The title of my new book which won the Letras Latinas/Red Hen Poetry Prize will be:
Speaking Wiri Wiri
(Interestingly enough, the voice recognition software I am using this morning first recorded the new title as "Speaking weeee weeee" thus proving that Google does not understand my father's neologisms. Quelle surprise.)
This morning, as is so not my practice, I woke early and found myself walking along the waterfront in Georgetown with my dog. It gave me the opportunity to think about the new title and how it connects to some of the themes in the book and how it connects the book to my father, to his voice and his story. Coming up for a book after working with its contents for so long is daunting. You want a title that's true and direct and thought provoking. Certainly Speaking Wiri Wiri is that.
So what does the title mean?
In the house I grew up in "wiri wiri" was my father's term for English. He never defined it. We just knew what it meant. It meant his kids were sitting around speaking English and he felt left out and he was having none of it. I figured "wiri wiri" must be what English sounded like to him. That's what "wiri wiri" means. In the context of the book, it speaks to the ways in which I've struggled with language and how that's part of my own exploration of identity and belonging -- certainly one theme in the book.

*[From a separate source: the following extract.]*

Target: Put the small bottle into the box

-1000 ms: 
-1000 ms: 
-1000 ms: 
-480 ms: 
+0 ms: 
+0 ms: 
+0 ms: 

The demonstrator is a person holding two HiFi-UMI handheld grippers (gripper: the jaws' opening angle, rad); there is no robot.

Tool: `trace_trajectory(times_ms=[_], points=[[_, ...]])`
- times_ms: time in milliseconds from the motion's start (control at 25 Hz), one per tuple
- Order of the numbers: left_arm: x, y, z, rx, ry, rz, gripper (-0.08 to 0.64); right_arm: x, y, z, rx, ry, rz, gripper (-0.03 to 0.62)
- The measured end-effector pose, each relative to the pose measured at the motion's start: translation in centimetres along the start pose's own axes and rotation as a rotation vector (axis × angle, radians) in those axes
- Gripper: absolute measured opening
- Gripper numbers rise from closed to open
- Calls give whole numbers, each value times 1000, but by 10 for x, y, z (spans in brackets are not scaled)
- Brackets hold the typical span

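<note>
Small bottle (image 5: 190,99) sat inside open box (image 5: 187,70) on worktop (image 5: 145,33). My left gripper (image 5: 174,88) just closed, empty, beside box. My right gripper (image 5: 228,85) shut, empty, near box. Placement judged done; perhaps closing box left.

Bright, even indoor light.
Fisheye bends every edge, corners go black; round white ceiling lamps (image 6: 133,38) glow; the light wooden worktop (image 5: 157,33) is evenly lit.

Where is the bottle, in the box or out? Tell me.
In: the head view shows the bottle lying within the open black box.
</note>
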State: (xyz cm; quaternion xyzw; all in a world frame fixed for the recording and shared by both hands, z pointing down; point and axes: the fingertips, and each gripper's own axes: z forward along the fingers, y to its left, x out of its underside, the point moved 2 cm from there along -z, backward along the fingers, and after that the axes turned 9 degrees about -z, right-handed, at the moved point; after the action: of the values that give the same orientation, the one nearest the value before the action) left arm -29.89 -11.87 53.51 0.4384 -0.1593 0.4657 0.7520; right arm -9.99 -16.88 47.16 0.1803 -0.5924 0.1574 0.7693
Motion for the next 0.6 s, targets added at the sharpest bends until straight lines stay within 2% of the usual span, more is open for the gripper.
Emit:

I originally started this blog last November (while at a residency at the Virginia Center for the Creative Arts). This morning, after hearing about the final book title, I tried changing the blog's name to wiriwiri.blogspot.com but found that name was amazingly already taken (by a long defunct blog by a high schooler). How could this be? Who else would use "wiri wiri" I thought to myself. This of course led me to a very educational, Google search which revealed a few things.
First I discovered that "wiri wiri" is the name of a type of Guyanese hot pepper. Small round and "South American" was how one website described it.
But most pleasing I find that that "wiri wiri" may be the Spanish equivalent in some parts of "yadda yadda." And this is what leads me to the video for Los Canarios de Michoacan's song "El Wiri Wiri." To call this video an epiphany is an understatement. Given the playful nature of parts of the book, this title fits in ways I could never have imagined.
I also found the following song by the amazing Senegalese artist Youssou N'Dour titled "Wiri-Wiri." I include it because it's achingly beautiful.
I hope to use this blog to talk about the book but also as a repository for what I discover along the way. Like most journeys, I love having good music along for the ride. So this is an auspicious way to begin.